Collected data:
>>

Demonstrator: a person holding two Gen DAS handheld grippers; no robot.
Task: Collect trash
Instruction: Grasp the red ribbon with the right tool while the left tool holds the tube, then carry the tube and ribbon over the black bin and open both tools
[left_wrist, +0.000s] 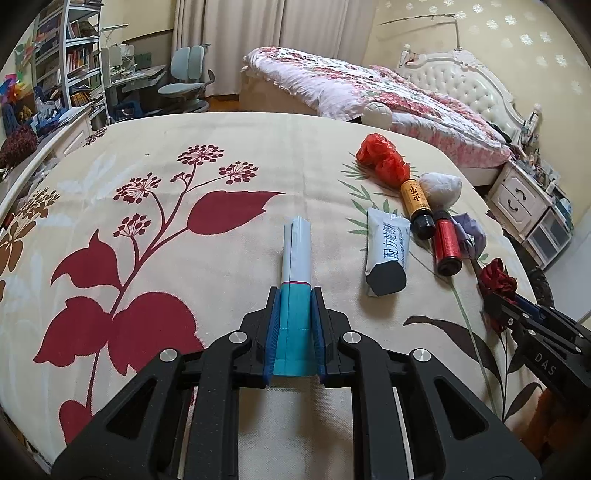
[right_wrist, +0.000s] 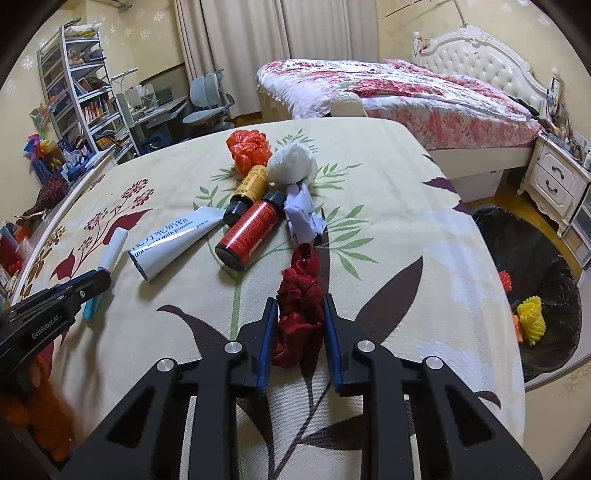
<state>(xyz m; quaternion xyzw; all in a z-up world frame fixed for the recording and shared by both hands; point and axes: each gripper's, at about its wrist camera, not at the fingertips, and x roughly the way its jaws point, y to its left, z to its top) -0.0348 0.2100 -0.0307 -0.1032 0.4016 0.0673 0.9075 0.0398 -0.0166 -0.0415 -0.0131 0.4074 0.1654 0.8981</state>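
Observation:
My left gripper (left_wrist: 294, 295) is shut on a teal and white tube (left_wrist: 295, 266) lying on the flowered tablecloth (left_wrist: 184, 147). My right gripper (right_wrist: 300, 306) is shut on a dark red crumpled cloth scrap (right_wrist: 299, 314); it also shows in the left wrist view (left_wrist: 496, 280). Other trash lies between them: a white milk powder sachet (right_wrist: 173, 240), a red bottle (right_wrist: 247, 236), a gold bottle (right_wrist: 247, 192), an orange plastic wad (right_wrist: 245, 147), a white wad (right_wrist: 291, 164) and a pale purple paper (right_wrist: 304, 218).
A bin lined with a black bag (right_wrist: 532, 280) stands on the floor right of the table, with yellow and orange items inside. A bed (right_wrist: 406, 96), nightstand (right_wrist: 554, 181), desk chair (right_wrist: 207, 99) and bookshelf (right_wrist: 77, 92) stand beyond.

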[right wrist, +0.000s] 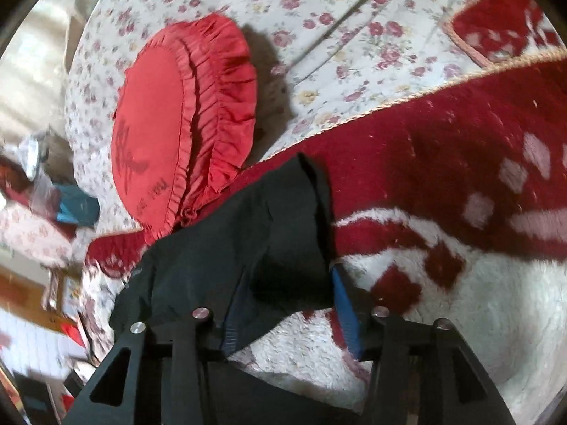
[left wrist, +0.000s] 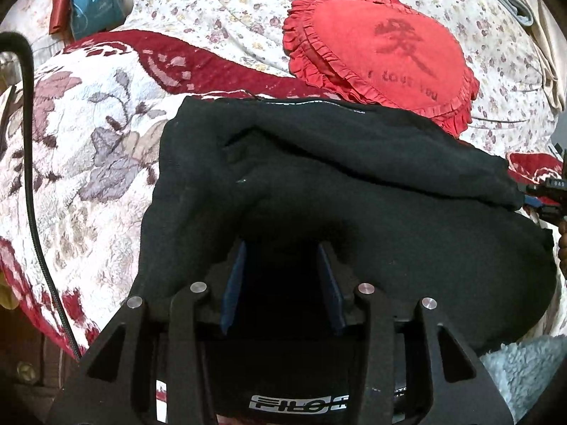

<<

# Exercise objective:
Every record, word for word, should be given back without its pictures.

# Result for this exercise:
Demonstrator: a person holding two Gen DAS handheld grippers; no robot.
Task: Collect trash
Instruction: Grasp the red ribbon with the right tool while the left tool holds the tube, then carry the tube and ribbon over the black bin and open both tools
[left_wrist, +0.000s] 
[right_wrist, +0.000s] 
<state>(xyz m; quaternion xyzw; all in a z-up world frame fixed for the recording and shared by both hands; point and axes: each gripper's, at about its wrist camera, not at the fingertips, and x roughly the way its jaws point, y to its left, z to its top) -0.0348 0.2100 -0.0307 -0.1032 0.4016 0.0673 0.9075 0.0398 -0.0166 -0.0415 -0.0131 0.4074 0.1654 0.8981</state>
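Observation:
My left gripper (left_wrist: 294, 295) is shut on a teal and white tube (left_wrist: 295, 266) lying on the flowered tablecloth (left_wrist: 184, 147). My right gripper (right_wrist: 300, 306) is shut on a dark red crumpled cloth scrap (right_wrist: 299, 314); it also shows in the left wrist view (left_wrist: 496, 280). Other trash lies between them: a white milk powder sachet (right_wrist: 173, 240), a red bottle (right_wrist: 247, 236), a gold bottle (right_wrist: 247, 192), an orange plastic wad (right_wrist: 245, 147), a white wad (right_wrist: 291, 164) and a pale purple paper (right_wrist: 304, 218).
A bin lined with a black bag (right_wrist: 532, 280) stands on the floor right of the table, with yellow and orange items inside. A bed (right_wrist: 406, 96), nightstand (right_wrist: 554, 181), desk chair (right_wrist: 207, 99) and bookshelf (right_wrist: 77, 92) stand beyond.
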
[right wrist, +0.000s] 
[left wrist, +0.000s] 

No more output remains.